«House of Cards»: Requins politiques pour téléphages exigeants

Elle a toutefois misé sur un cheval à la victoire assurée en investissant dans la production d’une relecture américaine d’House of Cards, une série britannique politique, cynique et assassine, qui a connu un énorme succès public et critique au début des années 90, elle-même inspirée des best-sellers d’un ex de la politique, Michael Dobbs.
Production « quatre as »
La mouture 2013 et yankee d’House of Cards, dont la première saison a été mise en ligne tout d’un bloc le 1er février, compte quelques atouts imbattables pour satisfaire le téléphage glouton mais exigeant. Il y a d’abord David Fincher (Seven, Fight Club), le producteur et réalisateur des deux premiers épisodes, qui donne le ton à l’ensemble de la série et le scénariste Beau Willimon, qui a déjà raconté avec beaucoup de finesse les coulisses du pouvoir dans Idles of March. Il y a surtout une éblouissante distribution, constituée principalement d’acteurs inconnus de ce côté-ci de la frontière et dominée par deux vedettes hollywoodiennes qui trouvent ici des rôles principaux à la hauteur de leur talent.
Kevin Spacey et Robin Wright incarnent un couple d’âge mûr sans enfant, ambitieux à l’excès, prêt à tout (ou presque) pour atteindre ses objectifs dans la jungle politique qu’est Washington.

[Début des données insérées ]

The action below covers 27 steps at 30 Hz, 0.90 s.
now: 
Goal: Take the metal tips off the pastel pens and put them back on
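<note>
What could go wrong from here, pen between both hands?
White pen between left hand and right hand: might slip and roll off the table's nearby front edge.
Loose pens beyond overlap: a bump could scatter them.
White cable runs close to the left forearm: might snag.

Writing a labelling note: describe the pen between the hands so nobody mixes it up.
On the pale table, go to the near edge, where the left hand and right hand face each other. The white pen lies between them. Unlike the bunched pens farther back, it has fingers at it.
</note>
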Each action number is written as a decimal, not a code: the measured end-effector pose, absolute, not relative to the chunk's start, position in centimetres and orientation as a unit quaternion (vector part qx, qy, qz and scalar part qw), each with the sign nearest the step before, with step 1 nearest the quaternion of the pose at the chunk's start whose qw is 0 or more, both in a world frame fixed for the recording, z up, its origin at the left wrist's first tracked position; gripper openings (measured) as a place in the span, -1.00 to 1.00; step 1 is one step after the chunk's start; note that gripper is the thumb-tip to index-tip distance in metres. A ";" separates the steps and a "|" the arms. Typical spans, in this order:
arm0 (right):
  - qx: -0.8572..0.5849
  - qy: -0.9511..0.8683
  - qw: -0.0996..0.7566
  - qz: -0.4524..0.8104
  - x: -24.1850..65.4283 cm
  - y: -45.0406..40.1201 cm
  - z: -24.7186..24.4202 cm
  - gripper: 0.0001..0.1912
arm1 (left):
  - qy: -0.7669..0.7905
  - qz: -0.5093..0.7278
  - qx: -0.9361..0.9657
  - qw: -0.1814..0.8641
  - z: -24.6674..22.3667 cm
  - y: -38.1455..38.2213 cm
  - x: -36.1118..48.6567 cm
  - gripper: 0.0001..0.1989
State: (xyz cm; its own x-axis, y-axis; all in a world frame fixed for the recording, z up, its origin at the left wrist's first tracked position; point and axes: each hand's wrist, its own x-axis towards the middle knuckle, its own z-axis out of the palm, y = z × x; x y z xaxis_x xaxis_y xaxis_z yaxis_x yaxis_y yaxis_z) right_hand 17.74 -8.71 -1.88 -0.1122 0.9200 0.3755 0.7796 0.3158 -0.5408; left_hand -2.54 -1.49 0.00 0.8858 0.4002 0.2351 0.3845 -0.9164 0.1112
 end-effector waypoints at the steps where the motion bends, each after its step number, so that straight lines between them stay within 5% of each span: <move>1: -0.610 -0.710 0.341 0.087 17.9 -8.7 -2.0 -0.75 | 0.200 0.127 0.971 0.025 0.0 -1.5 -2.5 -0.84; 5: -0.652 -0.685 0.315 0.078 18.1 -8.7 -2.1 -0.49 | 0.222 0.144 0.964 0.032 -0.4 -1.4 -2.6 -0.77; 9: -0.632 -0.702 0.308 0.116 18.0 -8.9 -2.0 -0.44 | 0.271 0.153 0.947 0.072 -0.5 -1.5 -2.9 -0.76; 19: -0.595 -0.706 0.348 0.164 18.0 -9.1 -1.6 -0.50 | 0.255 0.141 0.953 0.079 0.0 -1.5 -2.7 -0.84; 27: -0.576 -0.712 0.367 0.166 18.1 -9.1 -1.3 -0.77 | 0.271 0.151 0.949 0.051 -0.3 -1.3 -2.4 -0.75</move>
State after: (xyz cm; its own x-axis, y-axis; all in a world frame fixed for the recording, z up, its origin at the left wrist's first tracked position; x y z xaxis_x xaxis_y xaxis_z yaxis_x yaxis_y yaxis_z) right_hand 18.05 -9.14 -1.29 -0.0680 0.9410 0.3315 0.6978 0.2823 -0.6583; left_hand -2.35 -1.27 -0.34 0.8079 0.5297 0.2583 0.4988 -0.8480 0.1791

Monsieur, le député Francis Underwood, est whip de la majorité démocrate à la Chambre des représentants, politicien d’expérience, calculateur, fin renard, mais aussi épouvantable hyène… Madame dirige pour sa part une ONG environnementale qui milite pour la préservation des cours d’eau aux États-Unis et pour l’accès à l’eau potable à l’étranger, une organisation qui sert souvent de caution morale et d’instrument aux manoeuvres politiques de Monsieur.
On les découvre au lendemain de l’élection d’un nouveau président démocrate, alors que les tractations vont bon train pour la formation de son cabinet. Underwood, qui espérait un renvoi d’ascenseur pour son aide pendant la campagne électorale sous la forme du poste de secrétaire d’État, se voit écarté du saint des saints, à son plus grand déplaisir… Cette frustration, partagée par son épouse qui voyait dans la fonction convoitée une façon d’agrandir le rayon d’action de son organisme, deviendra le moteur d’un enchaînement de tractations machiavéliques, de manipulations utiles et de trahisons indécentes qui permettront au présomptueux politicien d’atteindre les plus hautes sphères du pouvoir.
Le diabolique personnage, dont les responsabilités de « préfet de discipline » de ses collègues démocrates permettent de tenir en otages quelques brebis égarées, assigne de bien basses besognes à l’une d’elles, un représentant de la Pennsylvanie aux vices nombreux, qu’il fera tomber au plus bas et qu’il portera aux nues, au gré de ses besoins. Il en fera autant avec une jeune journaliste avide de reconnaissance et de scoops, qui saura tout de même se défaire de son emprise.
Underwood n’arrive toutefois pas à se débarrasser d’un déplaisant « joker » dans son jeu : une grande entreprise de gaz naturel qui l’a financé dans le passé et dont l’influence se fait toujours sentir subtilement par son « représentant », l’ancien attaché de presse du politicien, qui rôde souvent dans ses parages, tout en tentant de soudoyer Madame grâce à de généreuses propositions pour son ONG…
Quatrième mur tombé
Les artisans de ce « remake » ont non seulement réussi à bien transposer l’histoire dans le sinueux univers politique américain contemporain, sans trahir l’esprit de la série originale, ils sont arrivés à la dépasser à bien des égards. Les personnages, aux contours plus flous, moins manichéens, s’éloignent des modèles caricaturaux de la version britannique grâce aux dialogues, certes moins raffinés, mais plus réalistes, de Beau Willimon et son équipe. À la réalisation, la griffe caractéristique de David Fincher, avec ses images aux couleurs un peu délavées, jaunies, se fait sentir tout au long de la saison et ajoute un supplément sulfureux qui sied parfaitement au ton adopté.
De l’ensemble de la distribution, convaincante et admirablement dirigée, se distingue tout particulièrement Kevin Spacey, dont la verve vitriolique et l’esprit de connivence lors d’apartés directement adressés aux spectateurs (déjà présents dans la version britannique) rendent son personnage délicieusement effroyable. Du bonbon à l’arsenic, donc, qui se prend à dose éléphantesque jusqu’à épuisement des stocks, et qui laisse espérer une deuxième saison déjà promise. En attendant, on peut se rabattre sur la série originale, aussi disponible sur Netflix.